--- Input material ---

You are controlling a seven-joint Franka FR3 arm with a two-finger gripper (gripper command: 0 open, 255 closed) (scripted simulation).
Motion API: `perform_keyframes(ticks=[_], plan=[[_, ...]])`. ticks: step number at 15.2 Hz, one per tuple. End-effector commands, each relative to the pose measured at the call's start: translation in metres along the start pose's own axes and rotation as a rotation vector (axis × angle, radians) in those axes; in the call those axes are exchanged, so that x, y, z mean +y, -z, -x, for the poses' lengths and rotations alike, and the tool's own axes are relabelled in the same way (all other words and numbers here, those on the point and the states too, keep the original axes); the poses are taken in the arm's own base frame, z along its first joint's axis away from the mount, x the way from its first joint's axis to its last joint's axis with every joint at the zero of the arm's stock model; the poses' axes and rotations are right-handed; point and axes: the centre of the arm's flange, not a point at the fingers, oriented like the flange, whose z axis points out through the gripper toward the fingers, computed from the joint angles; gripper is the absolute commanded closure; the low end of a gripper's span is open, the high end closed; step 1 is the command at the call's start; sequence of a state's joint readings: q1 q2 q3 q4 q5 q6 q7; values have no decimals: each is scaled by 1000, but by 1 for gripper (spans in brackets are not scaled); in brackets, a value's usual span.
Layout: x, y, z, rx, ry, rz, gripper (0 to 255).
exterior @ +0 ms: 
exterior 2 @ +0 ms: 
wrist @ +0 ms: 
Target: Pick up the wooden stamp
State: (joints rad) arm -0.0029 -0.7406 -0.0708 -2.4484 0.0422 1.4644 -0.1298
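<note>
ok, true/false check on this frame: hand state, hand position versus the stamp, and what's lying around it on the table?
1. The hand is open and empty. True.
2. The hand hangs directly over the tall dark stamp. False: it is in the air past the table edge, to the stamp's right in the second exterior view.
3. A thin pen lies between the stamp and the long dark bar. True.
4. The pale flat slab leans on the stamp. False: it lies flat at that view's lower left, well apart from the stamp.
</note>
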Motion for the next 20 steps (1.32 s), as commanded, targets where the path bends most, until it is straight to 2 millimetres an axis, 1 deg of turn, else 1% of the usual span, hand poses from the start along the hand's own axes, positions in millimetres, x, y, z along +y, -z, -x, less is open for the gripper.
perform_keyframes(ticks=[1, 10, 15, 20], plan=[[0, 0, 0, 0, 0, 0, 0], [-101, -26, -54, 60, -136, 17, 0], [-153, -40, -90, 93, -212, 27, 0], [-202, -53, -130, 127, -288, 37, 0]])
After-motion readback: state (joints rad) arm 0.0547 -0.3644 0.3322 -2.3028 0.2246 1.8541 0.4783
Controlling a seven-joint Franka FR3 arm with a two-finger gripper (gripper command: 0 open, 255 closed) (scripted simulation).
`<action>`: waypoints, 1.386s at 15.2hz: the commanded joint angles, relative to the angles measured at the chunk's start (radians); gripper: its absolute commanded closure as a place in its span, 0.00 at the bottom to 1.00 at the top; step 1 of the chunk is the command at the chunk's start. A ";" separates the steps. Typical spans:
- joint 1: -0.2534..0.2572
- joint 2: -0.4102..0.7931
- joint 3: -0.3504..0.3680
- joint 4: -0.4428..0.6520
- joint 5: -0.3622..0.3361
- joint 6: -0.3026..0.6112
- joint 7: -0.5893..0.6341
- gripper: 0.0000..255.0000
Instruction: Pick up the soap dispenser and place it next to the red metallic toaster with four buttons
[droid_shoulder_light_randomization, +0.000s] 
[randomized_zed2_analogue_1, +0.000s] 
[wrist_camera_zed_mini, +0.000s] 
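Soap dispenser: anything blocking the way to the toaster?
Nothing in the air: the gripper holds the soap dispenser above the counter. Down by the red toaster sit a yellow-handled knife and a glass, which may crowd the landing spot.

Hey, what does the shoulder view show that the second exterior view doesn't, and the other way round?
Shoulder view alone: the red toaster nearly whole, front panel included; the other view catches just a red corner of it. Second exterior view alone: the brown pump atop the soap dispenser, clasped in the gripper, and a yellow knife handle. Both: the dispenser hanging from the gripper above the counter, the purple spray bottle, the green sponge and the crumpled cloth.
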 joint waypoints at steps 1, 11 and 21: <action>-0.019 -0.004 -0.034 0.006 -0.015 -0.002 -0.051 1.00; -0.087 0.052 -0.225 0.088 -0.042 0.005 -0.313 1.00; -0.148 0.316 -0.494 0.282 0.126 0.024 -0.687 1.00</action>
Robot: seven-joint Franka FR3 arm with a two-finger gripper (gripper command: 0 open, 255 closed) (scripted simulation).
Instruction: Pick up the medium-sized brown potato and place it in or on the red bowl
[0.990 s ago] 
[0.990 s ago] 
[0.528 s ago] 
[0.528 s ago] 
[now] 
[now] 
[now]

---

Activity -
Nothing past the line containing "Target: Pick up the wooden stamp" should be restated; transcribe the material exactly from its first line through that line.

Result of this task -
You are controlling a seven-joint Franka FR3 arm with a two-finger gripper (gripper command: 0 open, 255 closed) (scripted simulation).
Motion API: `perform_keyframes(ticks=[_], plan=[[_, ...]])`. ticks: step number at 15.2 Hz, one per tuple. End-effector commands, each relative to the pose measured at the call's start: translation in metres along the start pose's own axes and rotation as a rotation vector (axis × angle, radians) in those axes; in the call those axes are exchanged, so that x, y, z mean +y, -z, -x, for the poses' lengths and rotations alike, and the tool's own axes are relabelled in the same way (all other words and numbers here, those on the point and the states too, keep the original axes); the poses are taken in the arm's own base frame, z along its first joint's axis away from the mount, x the way from its first joint's axis to its last joint's axis with every joint at the zero of the arm's stock model; the poses' axes and rotations are right-handed; point and axes: the centre of the arm's flange, not a point at the fingers, oriented like the flange, whose z axis points out through the gripper toward the fingers, computed from the joint angles; gripper is the absolute commanded closure; the low end of a gripper's span is open, the high end closed; step 1 is the command at the call's start; sequence of a state's joint readings: q1 q2 q3 q4 q5 q6 q7; values have no decimals: each is scaled by 1000, but by 1 for gripper (spans in brackets are not scaled); in brackets, a value's usual span.
Layout: x, y, z, rx, ry, rz, gripper (0 to 255).
exterior @ +0 ms: 
exterior 2 @ +0 ms: 
wrist @ +0 ms: 
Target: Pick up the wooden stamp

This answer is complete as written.